Only those lines in the data below from the line containing "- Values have" through the line containing "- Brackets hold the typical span", both included, should be restated word for word.

**Entries provided:**
━━━━━━━━━━━━━━━━━━━━━━━━━━━━━━

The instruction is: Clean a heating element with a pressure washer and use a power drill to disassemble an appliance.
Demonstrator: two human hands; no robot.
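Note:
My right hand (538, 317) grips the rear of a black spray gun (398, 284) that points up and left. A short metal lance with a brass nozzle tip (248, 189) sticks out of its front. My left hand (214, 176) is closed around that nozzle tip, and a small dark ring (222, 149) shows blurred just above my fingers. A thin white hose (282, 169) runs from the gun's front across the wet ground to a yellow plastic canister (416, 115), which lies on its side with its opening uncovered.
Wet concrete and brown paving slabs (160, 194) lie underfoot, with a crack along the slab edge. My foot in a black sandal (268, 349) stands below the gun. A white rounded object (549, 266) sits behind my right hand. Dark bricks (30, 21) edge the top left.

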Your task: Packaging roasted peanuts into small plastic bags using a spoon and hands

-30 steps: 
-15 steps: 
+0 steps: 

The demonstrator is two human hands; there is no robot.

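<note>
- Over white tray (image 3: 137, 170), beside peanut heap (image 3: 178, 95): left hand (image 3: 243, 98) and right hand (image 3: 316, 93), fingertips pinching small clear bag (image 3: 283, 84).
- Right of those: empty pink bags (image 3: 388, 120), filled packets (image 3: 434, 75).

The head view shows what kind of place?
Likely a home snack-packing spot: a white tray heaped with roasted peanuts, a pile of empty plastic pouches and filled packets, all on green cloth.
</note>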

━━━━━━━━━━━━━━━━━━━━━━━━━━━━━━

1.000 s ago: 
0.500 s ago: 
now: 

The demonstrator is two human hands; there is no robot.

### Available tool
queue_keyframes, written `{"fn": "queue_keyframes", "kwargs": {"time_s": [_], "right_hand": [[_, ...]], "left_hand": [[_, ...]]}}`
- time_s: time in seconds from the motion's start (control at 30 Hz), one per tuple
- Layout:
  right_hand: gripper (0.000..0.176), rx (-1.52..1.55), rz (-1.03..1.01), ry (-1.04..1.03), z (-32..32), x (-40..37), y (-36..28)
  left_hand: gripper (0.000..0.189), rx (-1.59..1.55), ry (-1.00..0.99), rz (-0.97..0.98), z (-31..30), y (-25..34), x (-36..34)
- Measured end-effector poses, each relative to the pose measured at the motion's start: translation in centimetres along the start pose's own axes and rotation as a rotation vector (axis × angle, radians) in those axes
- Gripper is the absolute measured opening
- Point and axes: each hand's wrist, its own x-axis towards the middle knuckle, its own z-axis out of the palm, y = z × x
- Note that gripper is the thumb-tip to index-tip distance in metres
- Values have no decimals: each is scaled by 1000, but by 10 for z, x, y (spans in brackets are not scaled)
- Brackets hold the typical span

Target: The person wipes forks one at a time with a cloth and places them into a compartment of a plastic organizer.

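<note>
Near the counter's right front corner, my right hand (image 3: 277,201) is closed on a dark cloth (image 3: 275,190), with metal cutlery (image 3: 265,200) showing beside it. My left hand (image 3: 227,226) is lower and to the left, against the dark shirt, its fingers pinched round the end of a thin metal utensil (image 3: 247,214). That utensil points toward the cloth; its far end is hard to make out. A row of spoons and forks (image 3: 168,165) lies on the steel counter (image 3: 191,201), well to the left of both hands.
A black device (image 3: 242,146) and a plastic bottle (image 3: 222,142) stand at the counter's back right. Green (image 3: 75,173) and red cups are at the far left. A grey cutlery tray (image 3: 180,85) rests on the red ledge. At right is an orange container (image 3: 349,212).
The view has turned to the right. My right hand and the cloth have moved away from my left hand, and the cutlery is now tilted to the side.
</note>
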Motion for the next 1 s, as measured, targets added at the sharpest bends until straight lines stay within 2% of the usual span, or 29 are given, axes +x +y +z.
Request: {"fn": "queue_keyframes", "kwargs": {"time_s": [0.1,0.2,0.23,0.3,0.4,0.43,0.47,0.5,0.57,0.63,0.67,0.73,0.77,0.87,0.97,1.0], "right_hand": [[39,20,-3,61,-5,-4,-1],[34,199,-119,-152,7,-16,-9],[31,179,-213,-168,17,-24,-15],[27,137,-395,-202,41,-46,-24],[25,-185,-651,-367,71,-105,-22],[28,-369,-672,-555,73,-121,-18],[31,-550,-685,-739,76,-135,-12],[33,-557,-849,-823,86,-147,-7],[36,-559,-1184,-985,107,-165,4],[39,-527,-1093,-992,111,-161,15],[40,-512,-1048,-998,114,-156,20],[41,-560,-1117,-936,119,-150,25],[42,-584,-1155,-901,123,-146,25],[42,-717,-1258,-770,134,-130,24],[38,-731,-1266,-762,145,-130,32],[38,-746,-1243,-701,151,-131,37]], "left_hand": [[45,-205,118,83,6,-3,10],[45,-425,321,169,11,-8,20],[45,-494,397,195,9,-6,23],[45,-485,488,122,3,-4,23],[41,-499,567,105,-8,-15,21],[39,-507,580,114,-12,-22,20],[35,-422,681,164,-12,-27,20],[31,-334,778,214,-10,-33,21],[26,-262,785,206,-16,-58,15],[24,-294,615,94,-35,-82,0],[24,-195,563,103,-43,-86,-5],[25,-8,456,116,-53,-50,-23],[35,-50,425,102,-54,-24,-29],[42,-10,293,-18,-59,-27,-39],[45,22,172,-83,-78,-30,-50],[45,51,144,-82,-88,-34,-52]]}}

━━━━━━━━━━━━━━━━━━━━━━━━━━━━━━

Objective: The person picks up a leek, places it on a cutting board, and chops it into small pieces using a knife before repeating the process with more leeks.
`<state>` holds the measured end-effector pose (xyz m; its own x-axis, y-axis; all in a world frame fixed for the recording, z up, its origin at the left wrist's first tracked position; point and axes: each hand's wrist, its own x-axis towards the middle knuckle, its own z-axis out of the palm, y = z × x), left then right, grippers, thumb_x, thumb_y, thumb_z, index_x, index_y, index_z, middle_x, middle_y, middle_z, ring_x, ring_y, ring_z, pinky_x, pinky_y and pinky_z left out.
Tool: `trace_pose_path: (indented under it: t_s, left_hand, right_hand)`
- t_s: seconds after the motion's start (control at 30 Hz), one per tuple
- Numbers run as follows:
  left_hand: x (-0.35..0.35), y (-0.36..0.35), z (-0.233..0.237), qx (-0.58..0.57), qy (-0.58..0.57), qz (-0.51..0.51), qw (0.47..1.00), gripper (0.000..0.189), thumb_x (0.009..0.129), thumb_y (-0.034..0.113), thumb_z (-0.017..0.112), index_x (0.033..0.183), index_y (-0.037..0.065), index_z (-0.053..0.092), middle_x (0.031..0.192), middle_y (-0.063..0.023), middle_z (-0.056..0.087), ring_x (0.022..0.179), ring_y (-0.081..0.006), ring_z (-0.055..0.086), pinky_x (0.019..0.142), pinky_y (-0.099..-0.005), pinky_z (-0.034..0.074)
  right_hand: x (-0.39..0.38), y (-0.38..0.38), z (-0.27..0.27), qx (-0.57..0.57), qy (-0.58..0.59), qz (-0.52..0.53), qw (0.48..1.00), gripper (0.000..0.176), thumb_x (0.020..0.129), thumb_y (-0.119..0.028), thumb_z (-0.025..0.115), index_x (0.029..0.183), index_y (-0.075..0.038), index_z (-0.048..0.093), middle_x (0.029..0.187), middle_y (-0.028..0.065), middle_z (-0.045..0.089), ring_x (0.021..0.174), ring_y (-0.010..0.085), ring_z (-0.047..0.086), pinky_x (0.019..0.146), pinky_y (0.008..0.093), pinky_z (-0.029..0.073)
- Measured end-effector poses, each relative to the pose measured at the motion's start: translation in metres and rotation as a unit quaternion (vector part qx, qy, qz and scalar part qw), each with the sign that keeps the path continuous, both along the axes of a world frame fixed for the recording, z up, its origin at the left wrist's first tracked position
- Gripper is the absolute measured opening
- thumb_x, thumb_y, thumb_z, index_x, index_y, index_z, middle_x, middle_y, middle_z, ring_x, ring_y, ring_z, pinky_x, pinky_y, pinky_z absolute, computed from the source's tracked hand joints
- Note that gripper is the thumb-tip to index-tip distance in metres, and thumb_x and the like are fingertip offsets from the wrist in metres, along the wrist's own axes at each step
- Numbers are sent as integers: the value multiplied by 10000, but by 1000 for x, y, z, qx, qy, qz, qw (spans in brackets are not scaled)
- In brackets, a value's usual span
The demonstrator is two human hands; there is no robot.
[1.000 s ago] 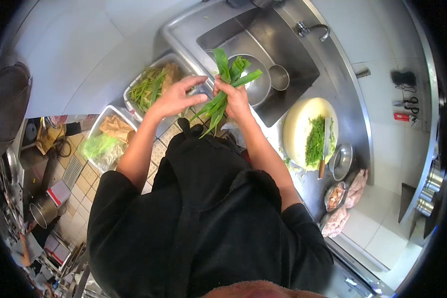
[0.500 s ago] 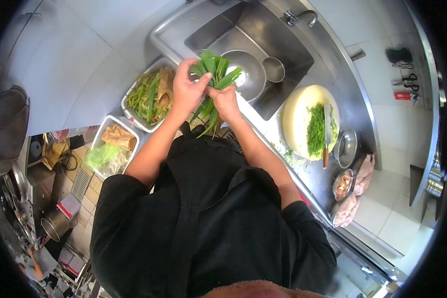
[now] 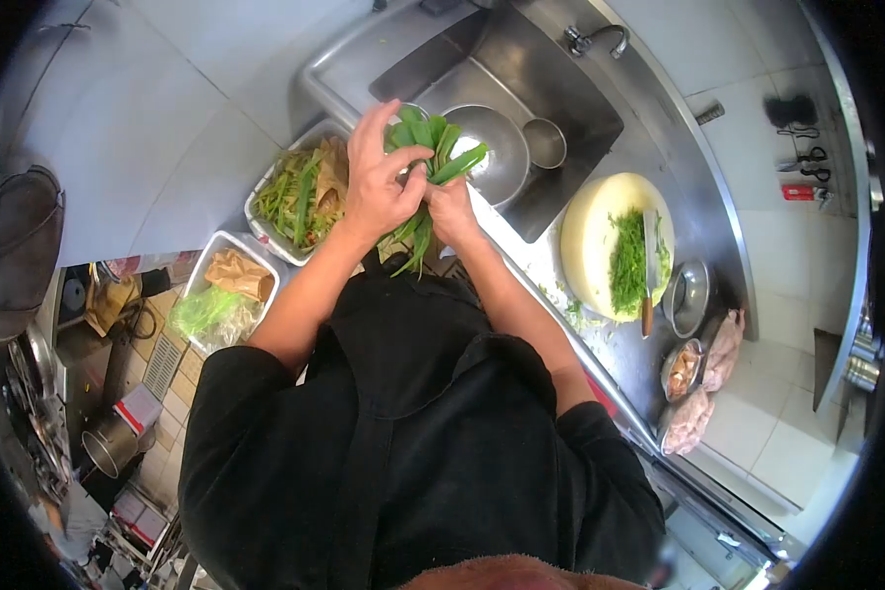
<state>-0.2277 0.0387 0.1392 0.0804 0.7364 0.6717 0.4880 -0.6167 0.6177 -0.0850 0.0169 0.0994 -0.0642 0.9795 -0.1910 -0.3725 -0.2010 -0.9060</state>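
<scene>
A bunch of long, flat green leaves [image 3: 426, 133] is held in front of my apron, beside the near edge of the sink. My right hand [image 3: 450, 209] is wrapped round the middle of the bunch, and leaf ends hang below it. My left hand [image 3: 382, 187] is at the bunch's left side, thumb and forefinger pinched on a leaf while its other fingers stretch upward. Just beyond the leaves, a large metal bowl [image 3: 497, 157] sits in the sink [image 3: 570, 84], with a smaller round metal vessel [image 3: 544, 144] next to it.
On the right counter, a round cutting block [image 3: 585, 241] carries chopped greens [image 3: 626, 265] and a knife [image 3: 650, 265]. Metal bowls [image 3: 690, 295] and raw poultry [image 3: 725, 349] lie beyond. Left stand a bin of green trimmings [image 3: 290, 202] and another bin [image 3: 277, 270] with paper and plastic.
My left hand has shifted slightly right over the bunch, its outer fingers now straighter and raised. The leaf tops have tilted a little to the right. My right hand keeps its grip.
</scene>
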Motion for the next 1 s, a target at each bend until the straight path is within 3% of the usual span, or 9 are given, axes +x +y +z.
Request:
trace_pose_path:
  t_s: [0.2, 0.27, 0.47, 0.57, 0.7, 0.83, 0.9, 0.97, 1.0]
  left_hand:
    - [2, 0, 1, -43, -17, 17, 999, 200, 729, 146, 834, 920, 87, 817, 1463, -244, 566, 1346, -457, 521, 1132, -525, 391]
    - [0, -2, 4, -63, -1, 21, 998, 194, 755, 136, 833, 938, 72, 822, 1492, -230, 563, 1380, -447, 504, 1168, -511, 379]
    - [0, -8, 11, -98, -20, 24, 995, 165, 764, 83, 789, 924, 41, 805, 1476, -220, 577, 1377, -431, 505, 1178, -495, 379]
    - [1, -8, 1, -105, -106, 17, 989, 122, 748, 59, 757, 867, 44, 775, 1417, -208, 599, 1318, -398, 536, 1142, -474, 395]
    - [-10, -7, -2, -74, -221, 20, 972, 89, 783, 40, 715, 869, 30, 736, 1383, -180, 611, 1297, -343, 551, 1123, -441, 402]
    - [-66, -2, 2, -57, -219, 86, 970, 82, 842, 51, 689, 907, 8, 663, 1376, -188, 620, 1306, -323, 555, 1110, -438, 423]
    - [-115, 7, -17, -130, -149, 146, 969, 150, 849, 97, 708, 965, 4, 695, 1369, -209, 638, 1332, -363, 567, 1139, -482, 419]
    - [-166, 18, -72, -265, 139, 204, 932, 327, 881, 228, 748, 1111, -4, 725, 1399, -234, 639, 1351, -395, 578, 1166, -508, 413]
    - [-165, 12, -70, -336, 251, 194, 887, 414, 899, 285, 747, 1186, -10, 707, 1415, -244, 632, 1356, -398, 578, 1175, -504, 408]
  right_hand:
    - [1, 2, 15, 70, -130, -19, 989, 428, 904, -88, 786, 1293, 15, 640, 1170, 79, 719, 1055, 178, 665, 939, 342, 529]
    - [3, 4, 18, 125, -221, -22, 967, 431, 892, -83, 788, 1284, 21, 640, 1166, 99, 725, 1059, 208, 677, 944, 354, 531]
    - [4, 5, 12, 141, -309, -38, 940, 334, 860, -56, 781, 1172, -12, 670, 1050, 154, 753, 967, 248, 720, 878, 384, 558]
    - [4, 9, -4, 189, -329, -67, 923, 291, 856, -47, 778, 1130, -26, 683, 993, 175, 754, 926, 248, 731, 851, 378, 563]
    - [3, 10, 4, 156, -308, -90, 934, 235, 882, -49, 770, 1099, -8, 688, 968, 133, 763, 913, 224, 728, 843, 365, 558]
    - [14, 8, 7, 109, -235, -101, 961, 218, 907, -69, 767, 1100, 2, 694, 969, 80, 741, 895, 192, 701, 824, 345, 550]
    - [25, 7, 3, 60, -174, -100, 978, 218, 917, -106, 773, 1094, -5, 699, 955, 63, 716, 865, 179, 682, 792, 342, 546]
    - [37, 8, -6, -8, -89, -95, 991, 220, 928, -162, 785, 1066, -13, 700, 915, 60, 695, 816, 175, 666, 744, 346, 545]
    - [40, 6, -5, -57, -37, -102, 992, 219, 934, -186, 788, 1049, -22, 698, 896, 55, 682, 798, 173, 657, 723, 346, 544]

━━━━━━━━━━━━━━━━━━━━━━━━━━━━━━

**Exercise output:**
- Values have no decimals: each is scaled by 1000, but by 10 for z, x, y (spans in brackets are not scaled)
- Brackets hold the typical span

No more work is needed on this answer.